Spike protection
The spike protection feature enables Raygun to monitor your incoming error volumes and protects you temporarily from a sudden influx of errors that significantly exceed the rate of errors previously processed for each of your applications.
note: When you have received an email notification about a spike occurring, please take the recommended actions to avoid the spike continuing, as you may incur additional usage charges.

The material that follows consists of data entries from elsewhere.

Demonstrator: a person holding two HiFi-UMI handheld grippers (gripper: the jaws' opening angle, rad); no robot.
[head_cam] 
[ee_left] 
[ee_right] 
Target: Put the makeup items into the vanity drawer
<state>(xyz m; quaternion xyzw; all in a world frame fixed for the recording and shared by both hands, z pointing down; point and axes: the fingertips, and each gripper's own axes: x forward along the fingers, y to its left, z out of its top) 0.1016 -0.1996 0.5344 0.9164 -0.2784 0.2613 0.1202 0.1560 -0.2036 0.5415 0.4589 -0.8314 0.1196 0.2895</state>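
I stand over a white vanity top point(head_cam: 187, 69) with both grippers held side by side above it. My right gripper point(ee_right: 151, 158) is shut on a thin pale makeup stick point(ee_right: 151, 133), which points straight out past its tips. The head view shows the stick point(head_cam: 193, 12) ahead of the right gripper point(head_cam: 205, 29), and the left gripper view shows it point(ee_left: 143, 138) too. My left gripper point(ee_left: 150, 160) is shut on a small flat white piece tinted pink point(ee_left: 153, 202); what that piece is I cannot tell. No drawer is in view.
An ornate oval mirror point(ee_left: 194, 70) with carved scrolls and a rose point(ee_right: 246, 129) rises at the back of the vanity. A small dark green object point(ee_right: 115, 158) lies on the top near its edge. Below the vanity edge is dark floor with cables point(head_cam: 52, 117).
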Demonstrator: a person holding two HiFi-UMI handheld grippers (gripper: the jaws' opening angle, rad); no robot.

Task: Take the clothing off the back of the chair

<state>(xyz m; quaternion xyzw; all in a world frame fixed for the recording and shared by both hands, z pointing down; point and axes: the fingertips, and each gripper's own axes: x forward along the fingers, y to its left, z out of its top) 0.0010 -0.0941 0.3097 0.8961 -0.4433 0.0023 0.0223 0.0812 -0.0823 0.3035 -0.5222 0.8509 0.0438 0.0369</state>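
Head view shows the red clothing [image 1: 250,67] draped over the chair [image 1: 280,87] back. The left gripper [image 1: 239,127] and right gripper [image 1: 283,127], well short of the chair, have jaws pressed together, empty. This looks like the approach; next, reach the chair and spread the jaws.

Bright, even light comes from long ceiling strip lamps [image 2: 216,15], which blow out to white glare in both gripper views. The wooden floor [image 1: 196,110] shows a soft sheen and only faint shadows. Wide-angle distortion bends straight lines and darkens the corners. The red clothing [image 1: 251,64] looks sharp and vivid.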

Spike protection is a feature that is available and automatically enabled for our usage-based Crash Reporting plan. If you are on a different Crash Reporting plan but would like to use this feature, then please get in touch.
Definitions
Error send rate
Includes all errors Raygun receives from your application, before any inbound filters or permanently ignored errors have been applied.
Error process rate
Events that Raygun actually processed for your application after the removal of events that matched all inbound filters and permanently ignored error groups.
Example:
- Your application sends 100 errors per minute to Raygun's API before inbound filters and permanently ignored error groups are applied. This is your error send rate.
- Of the 100, Raygun will drop 60 errors that match inbound filters or permanently ignored error groups.
- Raygun then processes 40 qualifying events per minute. This is your error process rate.
The error chart you see on the Crash Reporting dashboard is an indication of your error process rate.
How it works
We use the maximum error process rate of your application observed 7 days ago to determine your spike protection rate limit today. By using the processing rate from 7 days ago, each day of the week can have a different spike protection rate limit to cater for any weekly trends. If your application has not been sending data for a week yet, then we will use the maximum error process rate from yesterday instead, until a week of processing rates are available to use.
The spike protection rate limit itself is calculated as follows:
maximum (50, 5 * maximum per minute error process rate from either 7 days ago or yesterday)
We enforce a minimum limit of 50 errors per minute, even for applications with very low error rates.
Accepting and rejecting errors
If your errors exceed the spike protection rate, we'll reject any further errors for the remainder of the current minute. This process repeats each minute, ensuring that some error data continues to flow during the spike.
Example: If spike protection has calculated a rate limit for your application of 250 errors/min and a spike of 500 errors/min is processed, then only the first 250 errors within that minute will appear in your Raygun dashboard, the rest will be dropped. Data will be accepted again during each following minute minute, up until the spike protection rate each minute again.
How the rate limit adjusts over time
Since the spike protection rate limit for today is calculated from the observed maximum rate from previous days, the spike protection rate limit for your application is revised on a daily basis. The maximum error process rate used in the calculation includes the number of errors rejected by spike protection on those previous days. This allows the rate limit to adjust itself over time to fit a natural increase in traffic. This is why it's important to take action when a spike occurs to prevent it from happening again. If the spike does not happen again, then the spike protection rate limit will adjust itself downwards again.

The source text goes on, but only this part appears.